-- PROBLEM --
Entries below include pictures. Output exactly the lines from the one with "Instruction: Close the" down to the one with "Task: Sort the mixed", both ends included, and leave the pictures out.

══ RECORDS SHOWN ══

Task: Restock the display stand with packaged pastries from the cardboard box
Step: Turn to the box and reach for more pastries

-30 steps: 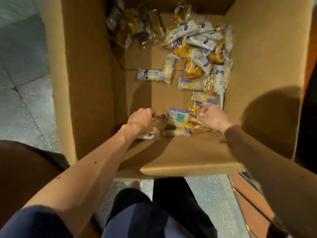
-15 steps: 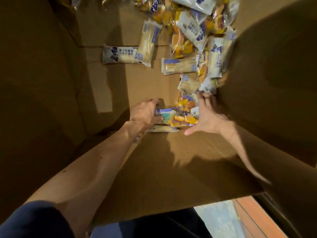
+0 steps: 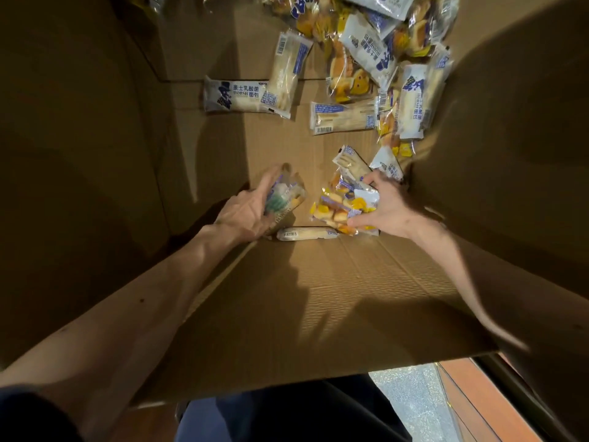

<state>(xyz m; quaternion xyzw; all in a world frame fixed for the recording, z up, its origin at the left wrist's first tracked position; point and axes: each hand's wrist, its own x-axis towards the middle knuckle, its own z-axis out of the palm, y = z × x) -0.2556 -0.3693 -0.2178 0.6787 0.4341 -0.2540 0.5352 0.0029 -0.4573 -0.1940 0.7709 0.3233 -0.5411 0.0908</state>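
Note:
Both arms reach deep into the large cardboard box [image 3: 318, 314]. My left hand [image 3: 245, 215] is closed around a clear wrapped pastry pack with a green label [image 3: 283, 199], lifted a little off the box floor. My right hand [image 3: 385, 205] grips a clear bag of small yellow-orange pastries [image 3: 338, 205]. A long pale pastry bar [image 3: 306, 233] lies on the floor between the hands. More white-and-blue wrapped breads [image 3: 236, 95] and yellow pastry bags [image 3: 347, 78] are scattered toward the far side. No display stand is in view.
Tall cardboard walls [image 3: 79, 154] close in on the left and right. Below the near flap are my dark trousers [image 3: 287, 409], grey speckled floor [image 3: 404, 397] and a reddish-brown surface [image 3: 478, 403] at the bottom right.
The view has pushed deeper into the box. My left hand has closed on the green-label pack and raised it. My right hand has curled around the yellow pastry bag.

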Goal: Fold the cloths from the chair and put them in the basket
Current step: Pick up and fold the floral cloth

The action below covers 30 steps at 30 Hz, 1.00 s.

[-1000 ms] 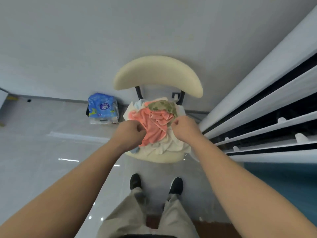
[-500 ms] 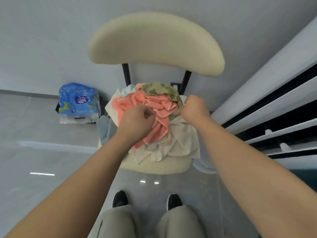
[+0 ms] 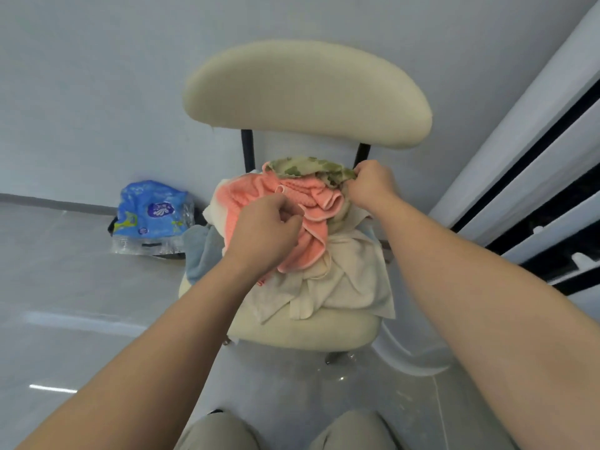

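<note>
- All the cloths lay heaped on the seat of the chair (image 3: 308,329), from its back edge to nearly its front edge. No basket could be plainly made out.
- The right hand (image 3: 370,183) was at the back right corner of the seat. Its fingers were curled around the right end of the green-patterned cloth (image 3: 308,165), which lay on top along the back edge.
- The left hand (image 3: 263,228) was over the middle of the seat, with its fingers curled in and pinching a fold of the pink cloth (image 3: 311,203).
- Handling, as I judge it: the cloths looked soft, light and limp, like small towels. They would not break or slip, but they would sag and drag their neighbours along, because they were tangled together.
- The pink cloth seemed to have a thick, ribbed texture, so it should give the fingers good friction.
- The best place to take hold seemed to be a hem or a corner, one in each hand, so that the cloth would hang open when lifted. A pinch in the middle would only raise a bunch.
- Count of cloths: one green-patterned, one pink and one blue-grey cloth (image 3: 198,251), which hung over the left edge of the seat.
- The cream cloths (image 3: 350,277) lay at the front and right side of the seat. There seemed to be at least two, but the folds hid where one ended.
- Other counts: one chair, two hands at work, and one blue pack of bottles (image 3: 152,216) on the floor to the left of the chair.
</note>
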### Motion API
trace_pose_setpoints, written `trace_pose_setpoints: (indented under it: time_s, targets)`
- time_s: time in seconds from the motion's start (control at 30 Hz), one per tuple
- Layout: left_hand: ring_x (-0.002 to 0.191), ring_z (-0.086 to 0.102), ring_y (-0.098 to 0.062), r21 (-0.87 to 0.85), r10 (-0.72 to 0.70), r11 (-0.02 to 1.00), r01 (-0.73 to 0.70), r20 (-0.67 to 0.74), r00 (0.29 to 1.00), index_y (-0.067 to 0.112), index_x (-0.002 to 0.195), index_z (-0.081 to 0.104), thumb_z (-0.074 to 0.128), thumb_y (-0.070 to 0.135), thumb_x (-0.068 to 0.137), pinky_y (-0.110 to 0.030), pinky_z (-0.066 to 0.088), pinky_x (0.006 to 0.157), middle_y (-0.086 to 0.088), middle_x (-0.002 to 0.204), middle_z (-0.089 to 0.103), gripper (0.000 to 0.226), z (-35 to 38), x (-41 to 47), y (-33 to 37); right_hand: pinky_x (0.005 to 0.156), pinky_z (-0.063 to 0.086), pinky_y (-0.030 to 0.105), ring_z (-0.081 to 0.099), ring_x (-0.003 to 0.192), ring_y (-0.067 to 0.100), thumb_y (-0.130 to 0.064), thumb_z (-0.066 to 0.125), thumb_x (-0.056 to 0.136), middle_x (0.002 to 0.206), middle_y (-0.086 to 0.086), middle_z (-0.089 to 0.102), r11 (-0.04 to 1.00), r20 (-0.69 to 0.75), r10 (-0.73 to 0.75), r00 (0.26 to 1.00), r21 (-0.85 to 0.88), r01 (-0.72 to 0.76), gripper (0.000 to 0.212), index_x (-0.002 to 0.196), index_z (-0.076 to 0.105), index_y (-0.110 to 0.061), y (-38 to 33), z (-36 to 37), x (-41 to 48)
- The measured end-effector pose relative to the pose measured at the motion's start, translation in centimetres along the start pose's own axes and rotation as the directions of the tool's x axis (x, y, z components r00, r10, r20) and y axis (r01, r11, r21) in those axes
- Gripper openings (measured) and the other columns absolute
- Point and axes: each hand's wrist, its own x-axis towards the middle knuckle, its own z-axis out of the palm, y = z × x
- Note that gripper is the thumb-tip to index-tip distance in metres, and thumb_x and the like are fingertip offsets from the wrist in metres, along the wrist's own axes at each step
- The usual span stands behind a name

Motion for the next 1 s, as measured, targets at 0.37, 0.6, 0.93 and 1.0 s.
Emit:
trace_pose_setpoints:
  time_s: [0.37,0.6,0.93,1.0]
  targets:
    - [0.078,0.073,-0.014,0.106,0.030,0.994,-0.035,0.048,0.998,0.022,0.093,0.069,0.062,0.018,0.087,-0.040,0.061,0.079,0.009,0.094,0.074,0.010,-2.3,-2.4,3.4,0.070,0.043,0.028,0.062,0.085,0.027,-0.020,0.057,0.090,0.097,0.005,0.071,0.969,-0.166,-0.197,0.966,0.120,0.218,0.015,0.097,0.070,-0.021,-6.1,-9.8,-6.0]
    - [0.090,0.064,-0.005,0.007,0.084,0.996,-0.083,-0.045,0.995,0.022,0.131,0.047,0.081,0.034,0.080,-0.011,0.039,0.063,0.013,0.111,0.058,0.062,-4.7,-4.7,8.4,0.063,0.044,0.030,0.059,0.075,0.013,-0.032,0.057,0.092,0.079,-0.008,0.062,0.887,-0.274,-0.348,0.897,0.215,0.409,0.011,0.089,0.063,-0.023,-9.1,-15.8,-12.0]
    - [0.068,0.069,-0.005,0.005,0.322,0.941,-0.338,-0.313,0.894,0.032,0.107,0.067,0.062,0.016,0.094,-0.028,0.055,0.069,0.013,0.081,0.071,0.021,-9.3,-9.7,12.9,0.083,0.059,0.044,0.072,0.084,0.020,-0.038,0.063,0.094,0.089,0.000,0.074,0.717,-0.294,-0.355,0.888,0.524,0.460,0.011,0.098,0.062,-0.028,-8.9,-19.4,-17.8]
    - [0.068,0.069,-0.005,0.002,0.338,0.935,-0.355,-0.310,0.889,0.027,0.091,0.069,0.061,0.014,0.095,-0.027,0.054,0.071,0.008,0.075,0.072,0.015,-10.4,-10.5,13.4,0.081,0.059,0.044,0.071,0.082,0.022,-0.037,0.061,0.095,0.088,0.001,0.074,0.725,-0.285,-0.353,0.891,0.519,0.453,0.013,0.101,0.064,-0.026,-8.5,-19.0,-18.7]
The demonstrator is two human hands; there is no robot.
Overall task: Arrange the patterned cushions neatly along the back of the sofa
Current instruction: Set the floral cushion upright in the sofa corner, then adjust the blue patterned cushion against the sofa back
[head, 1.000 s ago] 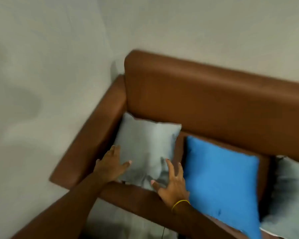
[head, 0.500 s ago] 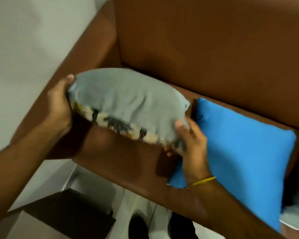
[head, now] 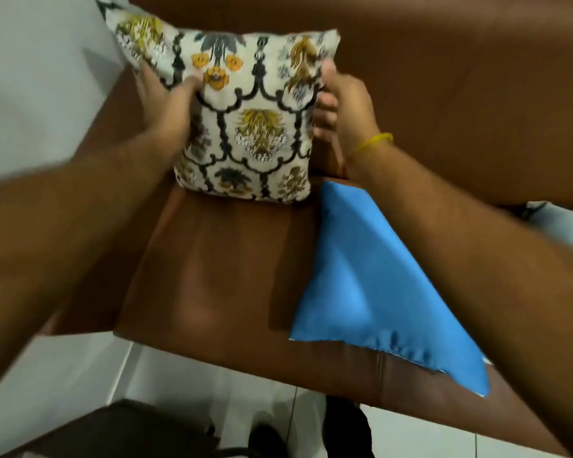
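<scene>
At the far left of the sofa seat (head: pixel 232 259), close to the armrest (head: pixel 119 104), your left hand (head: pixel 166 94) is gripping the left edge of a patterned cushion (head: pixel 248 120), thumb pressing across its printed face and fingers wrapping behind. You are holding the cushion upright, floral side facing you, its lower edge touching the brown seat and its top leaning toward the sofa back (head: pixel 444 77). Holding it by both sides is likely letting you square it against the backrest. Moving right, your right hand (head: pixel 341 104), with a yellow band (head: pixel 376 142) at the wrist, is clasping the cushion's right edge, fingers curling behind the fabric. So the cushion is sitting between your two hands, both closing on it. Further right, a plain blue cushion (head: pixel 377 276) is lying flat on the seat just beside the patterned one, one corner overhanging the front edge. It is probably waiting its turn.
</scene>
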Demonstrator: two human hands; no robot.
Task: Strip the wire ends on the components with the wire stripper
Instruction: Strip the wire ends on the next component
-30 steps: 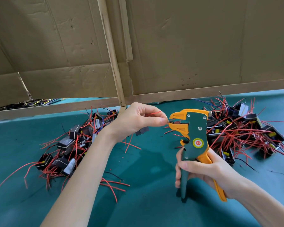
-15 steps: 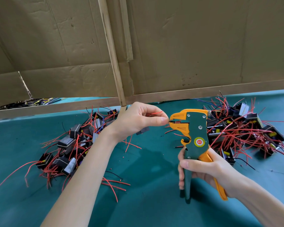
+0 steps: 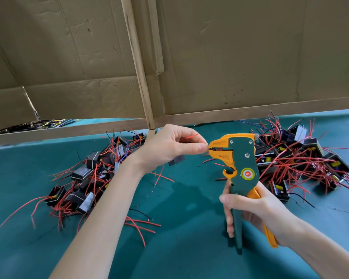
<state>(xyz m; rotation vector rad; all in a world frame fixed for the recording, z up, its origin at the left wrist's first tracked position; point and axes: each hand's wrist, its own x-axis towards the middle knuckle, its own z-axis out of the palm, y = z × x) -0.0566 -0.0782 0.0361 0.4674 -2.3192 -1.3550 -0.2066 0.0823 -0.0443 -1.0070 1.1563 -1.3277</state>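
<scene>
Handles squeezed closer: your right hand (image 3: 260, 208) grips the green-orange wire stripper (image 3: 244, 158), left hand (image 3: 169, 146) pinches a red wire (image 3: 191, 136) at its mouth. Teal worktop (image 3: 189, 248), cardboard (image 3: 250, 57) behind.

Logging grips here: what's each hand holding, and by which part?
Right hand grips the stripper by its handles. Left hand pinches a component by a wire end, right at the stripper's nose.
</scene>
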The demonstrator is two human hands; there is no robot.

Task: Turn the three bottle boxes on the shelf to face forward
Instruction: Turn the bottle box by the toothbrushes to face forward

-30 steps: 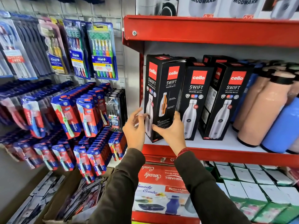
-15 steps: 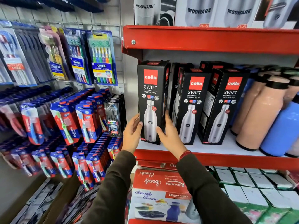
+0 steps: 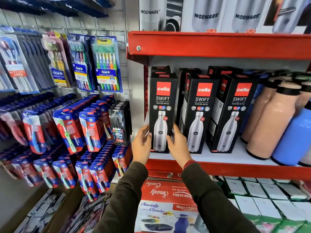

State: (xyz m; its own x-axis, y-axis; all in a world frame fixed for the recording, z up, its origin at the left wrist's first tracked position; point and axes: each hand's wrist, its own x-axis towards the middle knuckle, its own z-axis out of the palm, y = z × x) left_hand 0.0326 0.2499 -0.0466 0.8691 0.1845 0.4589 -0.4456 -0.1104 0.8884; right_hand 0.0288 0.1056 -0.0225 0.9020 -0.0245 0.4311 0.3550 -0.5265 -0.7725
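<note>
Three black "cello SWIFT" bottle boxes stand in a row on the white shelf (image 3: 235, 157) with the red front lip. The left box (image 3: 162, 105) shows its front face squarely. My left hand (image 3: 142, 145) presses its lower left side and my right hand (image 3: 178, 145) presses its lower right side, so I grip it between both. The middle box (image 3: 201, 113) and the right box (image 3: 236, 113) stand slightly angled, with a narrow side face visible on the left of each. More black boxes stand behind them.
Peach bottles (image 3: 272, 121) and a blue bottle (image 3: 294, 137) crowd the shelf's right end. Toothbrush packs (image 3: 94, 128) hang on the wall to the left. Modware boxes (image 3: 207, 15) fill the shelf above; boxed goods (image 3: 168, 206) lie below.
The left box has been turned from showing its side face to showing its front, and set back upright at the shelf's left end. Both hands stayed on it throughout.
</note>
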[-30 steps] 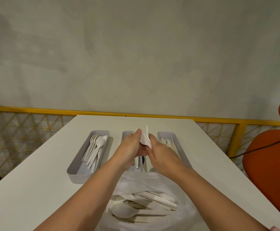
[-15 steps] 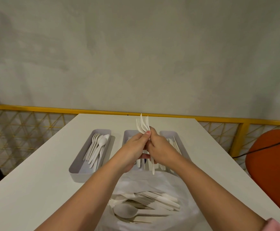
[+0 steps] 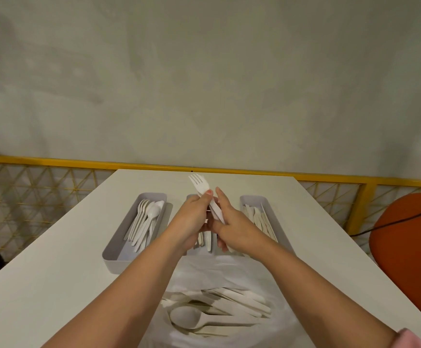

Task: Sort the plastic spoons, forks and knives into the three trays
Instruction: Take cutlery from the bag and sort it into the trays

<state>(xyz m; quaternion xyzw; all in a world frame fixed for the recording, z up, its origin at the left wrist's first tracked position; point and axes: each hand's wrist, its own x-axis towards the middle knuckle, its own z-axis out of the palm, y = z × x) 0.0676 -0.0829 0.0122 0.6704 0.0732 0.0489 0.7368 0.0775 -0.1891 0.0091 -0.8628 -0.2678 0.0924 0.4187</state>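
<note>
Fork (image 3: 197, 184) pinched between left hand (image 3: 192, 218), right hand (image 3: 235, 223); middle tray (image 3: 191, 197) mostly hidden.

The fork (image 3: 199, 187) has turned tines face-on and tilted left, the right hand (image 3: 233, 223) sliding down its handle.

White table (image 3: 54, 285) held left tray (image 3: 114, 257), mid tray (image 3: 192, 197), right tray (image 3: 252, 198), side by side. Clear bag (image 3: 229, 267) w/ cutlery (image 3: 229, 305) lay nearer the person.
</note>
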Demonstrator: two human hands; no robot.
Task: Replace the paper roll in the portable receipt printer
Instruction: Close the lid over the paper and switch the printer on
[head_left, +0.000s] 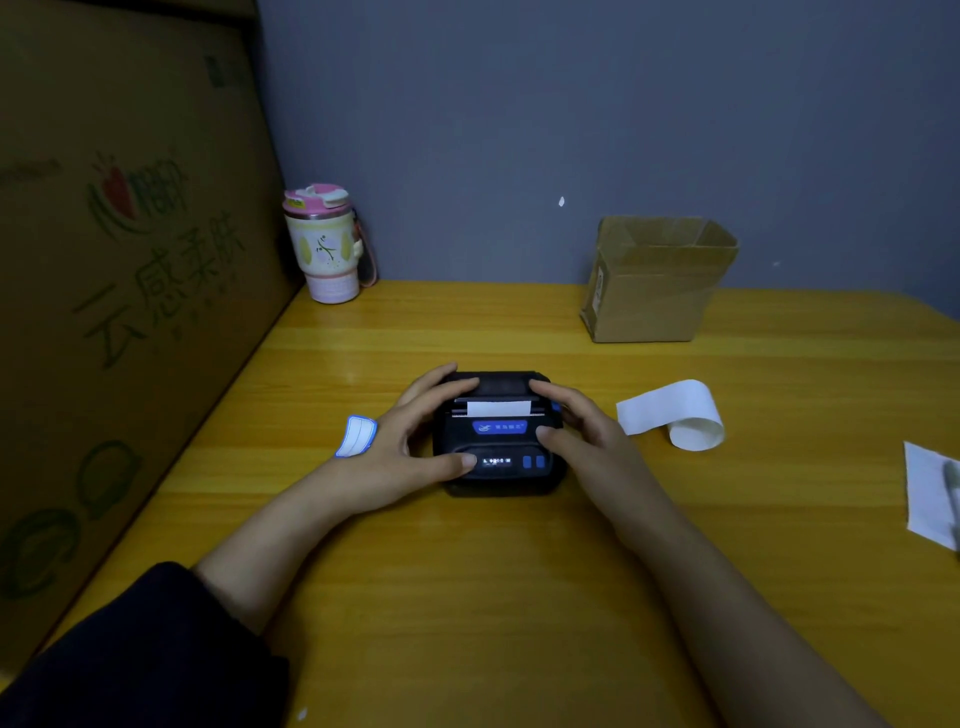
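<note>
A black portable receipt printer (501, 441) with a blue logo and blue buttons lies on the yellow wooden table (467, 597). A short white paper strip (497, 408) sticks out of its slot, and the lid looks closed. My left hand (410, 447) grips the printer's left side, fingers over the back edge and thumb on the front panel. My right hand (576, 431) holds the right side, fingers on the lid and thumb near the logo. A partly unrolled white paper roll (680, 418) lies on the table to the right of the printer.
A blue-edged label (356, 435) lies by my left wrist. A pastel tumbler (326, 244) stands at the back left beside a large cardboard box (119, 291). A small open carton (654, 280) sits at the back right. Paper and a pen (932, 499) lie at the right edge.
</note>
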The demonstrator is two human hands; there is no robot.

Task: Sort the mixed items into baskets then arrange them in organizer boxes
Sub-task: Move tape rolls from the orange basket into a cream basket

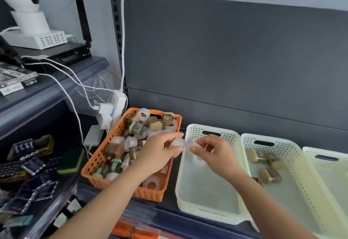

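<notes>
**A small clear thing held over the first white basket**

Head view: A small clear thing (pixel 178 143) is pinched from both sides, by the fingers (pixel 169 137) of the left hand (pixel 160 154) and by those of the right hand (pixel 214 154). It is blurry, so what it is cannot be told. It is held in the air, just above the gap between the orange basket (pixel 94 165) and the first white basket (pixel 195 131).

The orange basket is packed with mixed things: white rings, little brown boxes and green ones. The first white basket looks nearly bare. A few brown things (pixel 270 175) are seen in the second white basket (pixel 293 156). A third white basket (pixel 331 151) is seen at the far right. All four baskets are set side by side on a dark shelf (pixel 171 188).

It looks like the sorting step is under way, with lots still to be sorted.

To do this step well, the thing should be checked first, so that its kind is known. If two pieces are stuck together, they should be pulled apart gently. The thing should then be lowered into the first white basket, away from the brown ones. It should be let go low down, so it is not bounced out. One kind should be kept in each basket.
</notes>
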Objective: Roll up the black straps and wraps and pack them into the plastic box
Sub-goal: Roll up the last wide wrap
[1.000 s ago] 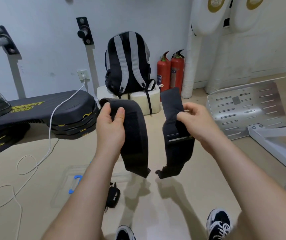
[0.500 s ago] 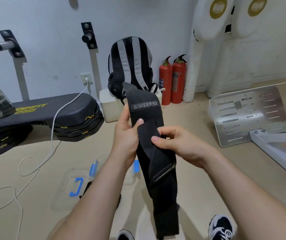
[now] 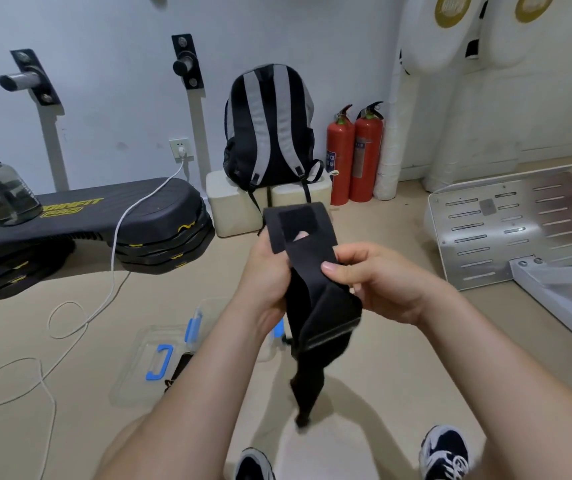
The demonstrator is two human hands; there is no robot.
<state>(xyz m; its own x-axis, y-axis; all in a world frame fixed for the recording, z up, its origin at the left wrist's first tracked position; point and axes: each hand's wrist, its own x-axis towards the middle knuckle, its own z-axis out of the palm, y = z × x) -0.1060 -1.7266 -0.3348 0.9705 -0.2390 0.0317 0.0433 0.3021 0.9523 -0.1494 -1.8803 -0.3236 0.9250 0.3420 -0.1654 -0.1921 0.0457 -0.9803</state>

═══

-- REPLY --
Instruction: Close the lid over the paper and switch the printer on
[head_left, +0.000s] 
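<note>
A black portable receipt printer (501, 441) with a blue logo and blue buttons lies on the yellow wooden table (467, 597). A short white paper strip (497, 408) sticks out of its slot, and the lid looks closed. My left hand (410, 447) grips the printer's left side, fingers over the back edge and thumb on the front panel. My right hand (576, 431) holds the right side, fingers on the lid and thumb near the logo. A partly unrolled white paper roll (680, 418) lies on the table to the right of the printer.
A blue-edged label (356, 435) lies by my left wrist. A pastel tumbler (326, 244) stands at the back left beside a large cardboard box (119, 291). A small open carton (654, 280) sits at the back right. Paper and a pen (932, 499) lie at the right edge.
</note>
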The demonstrator is two human hands; there is no robot.

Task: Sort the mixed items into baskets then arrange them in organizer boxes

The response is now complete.